**Data below:**
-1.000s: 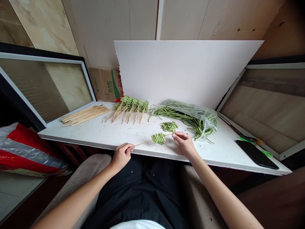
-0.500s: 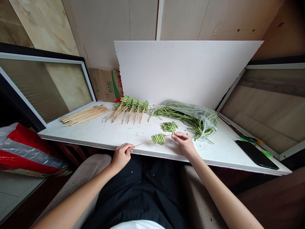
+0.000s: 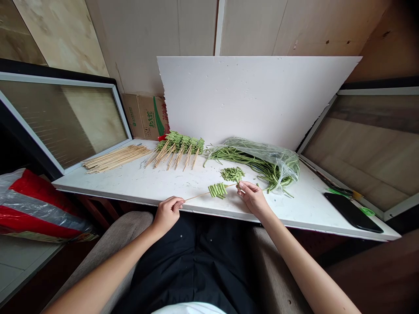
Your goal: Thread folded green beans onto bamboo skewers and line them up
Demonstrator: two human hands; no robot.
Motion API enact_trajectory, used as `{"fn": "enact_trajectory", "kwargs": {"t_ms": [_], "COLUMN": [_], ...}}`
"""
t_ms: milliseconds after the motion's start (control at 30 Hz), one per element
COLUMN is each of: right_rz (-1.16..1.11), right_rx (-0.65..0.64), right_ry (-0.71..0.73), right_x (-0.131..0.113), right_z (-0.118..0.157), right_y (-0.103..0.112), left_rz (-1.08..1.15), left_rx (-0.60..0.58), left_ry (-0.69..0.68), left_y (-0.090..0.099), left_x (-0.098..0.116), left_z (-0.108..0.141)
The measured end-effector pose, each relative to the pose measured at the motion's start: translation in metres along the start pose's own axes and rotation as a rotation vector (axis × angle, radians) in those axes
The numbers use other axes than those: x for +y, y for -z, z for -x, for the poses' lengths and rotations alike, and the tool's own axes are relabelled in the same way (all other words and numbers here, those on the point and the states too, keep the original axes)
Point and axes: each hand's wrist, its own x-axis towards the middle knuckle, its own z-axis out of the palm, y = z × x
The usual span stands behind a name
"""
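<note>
Held the skewer (image 3: 198, 196) in the closed left hand (image 3: 168, 214), over the front of the table (image 3: 294, 209), through beans (image 3: 218, 190). Pinched a bean piece (image 3: 238, 182) at its tip with the right hand (image 3: 253, 198), near the pile (image 3: 232, 174).

The left hand (image 3: 168, 213) pinches one end of a thin wooden skewer (image 3: 198, 196) strung with a row of short green bean pieces (image 3: 218, 190), while the right hand (image 3: 252, 197) holds another bean piece (image 3: 238, 183) at the skewer's other end, above the near part of the white worktop (image 3: 183, 187). Just beyond the right hand lies a small heap of cut beans (image 3: 232, 174), with long beans (image 3: 258, 161) in a clear plastic bag (image 3: 286, 159) farther to the right. At the far left, loaded skewers (image 3: 180, 144) are stacked beside a spread of bare skewers (image 3: 117, 157), and a black phone (image 3: 353, 212) lies near the right end.
</note>
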Motion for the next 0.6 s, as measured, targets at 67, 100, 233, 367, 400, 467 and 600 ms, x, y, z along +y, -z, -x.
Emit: {"fn": "enact_trajectory", "kwargs": {"t_ms": [67,100,233,367,400,467,600], "right_rz": [-0.032,-0.041,-0.026,-0.01,-0.01,-0.007,0.044], "right_rx": [-0.007,-0.009,-0.013,0.01,0.018,0.041,0.087], "right_ry": [-0.027,-0.034,-0.043,-0.029,-0.026,-0.013,0.021], "right_x": [-0.001,-0.002,-0.003,0.0,0.001,0.003,0.005], "right_z": [0.001,0.001,0.003,0.003,0.003,0.004,0.007], "right_y": [-0.001,-0.002,-0.005,-0.009,-0.01,-0.012,-0.017], "left_rz": [-0.006,-0.008,-0.01,-0.013,-0.012,-0.011,-0.021], "left_rx": [-0.003,-0.005,-0.013,-0.007,-0.005,-0.005,-0.003], "left_ry": [-0.004,-0.006,-0.013,-0.023,-0.024,-0.025,-0.022], "left_y": [0.0,0.0,0.0,0.0,0.0,0.0,0.001], "left_x": [0.0,0.0,-0.001,-0.003,-0.003,-0.003,-0.003], "left_z": [0.0,0.0,0.002,0.003,0.003,0.004,0.004]}}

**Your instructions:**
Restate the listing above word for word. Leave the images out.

**Result of the exercise:**
-1.000s: 
-0.500s: 
+0.000s: 
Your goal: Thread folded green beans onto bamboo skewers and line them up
Demonstrator: two human hands; no robot.
Motion API enact_trajectory, used as `{"fn": "enact_trajectory", "kwargs": {"t_ms": [_], "COLUMN": [_], ...}}`
"""
t_ms: milliseconds after the motion's start (control at 30 Hz), one per element
COLUMN is each of: right_rz (-1.16..1.11), right_rx (-0.65..0.64), right_ry (-0.71..0.73), right_x (-0.131..0.113), right_z (-0.118..0.157), right_y (-0.103..0.112), left_rz (-1.08..1.15), left_rx (-0.60..0.58), left_ry (-0.69..0.68), left_y (-0.090..0.099), left_x (-0.098..0.116), left_z (-0.108..0.141)
The measured end-effector pose, each relative to the pose measured at the motion's start: translation in metres along the start pose's own axes and rotation as a rotation vector (axis × angle, radians) in those axes
The numbers use other axes than those: x for +y, y for -z, z for -x, for the poses' lengths and rotations alike, and the tool's own axes are relabelled in the same way (all other words and numbers here, those on the point and the states too, keep the original axes)
Point and axes: each hand's wrist, its own x-axis towards the middle knuckle, its own z-axis out of the palm, y = z × x
The usual span stands behind a name
"""
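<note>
Held the skewer (image 3: 198, 196) in the closed left hand (image 3: 168, 214), over the front of the table (image 3: 294, 209), through beans (image 3: 218, 190). Pinched a bean piece (image 3: 238, 182) at its tip with the right hand (image 3: 253, 198), near the pile (image 3: 232, 174).

The left hand (image 3: 168, 213) pinches one end of a thin wooden skewer (image 3: 198, 196) strung with a row of short green bean pieces (image 3: 218, 190), while the right hand (image 3: 252, 197) holds another bean piece (image 3: 238, 183) at the skewer's other end, above the near part of the white worktop (image 3: 183, 187). Just beyond the right hand lies a small heap of cut beans (image 3: 232, 174), with long beans (image 3: 258, 161) in a clear plastic bag (image 3: 286, 159) farther to the right. At the far left, loaded skewers (image 3: 180, 144) are stacked beside a spread of bare skewers (image 3: 117, 157), and a black phone (image 3: 353, 212) lies near the right end.
</note>
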Motion for the next 0.6 s, as measured, targets at 67, 100, 233, 367, 400, 467 and 600 ms, x, y, z along +y, -z, -x.
Emit: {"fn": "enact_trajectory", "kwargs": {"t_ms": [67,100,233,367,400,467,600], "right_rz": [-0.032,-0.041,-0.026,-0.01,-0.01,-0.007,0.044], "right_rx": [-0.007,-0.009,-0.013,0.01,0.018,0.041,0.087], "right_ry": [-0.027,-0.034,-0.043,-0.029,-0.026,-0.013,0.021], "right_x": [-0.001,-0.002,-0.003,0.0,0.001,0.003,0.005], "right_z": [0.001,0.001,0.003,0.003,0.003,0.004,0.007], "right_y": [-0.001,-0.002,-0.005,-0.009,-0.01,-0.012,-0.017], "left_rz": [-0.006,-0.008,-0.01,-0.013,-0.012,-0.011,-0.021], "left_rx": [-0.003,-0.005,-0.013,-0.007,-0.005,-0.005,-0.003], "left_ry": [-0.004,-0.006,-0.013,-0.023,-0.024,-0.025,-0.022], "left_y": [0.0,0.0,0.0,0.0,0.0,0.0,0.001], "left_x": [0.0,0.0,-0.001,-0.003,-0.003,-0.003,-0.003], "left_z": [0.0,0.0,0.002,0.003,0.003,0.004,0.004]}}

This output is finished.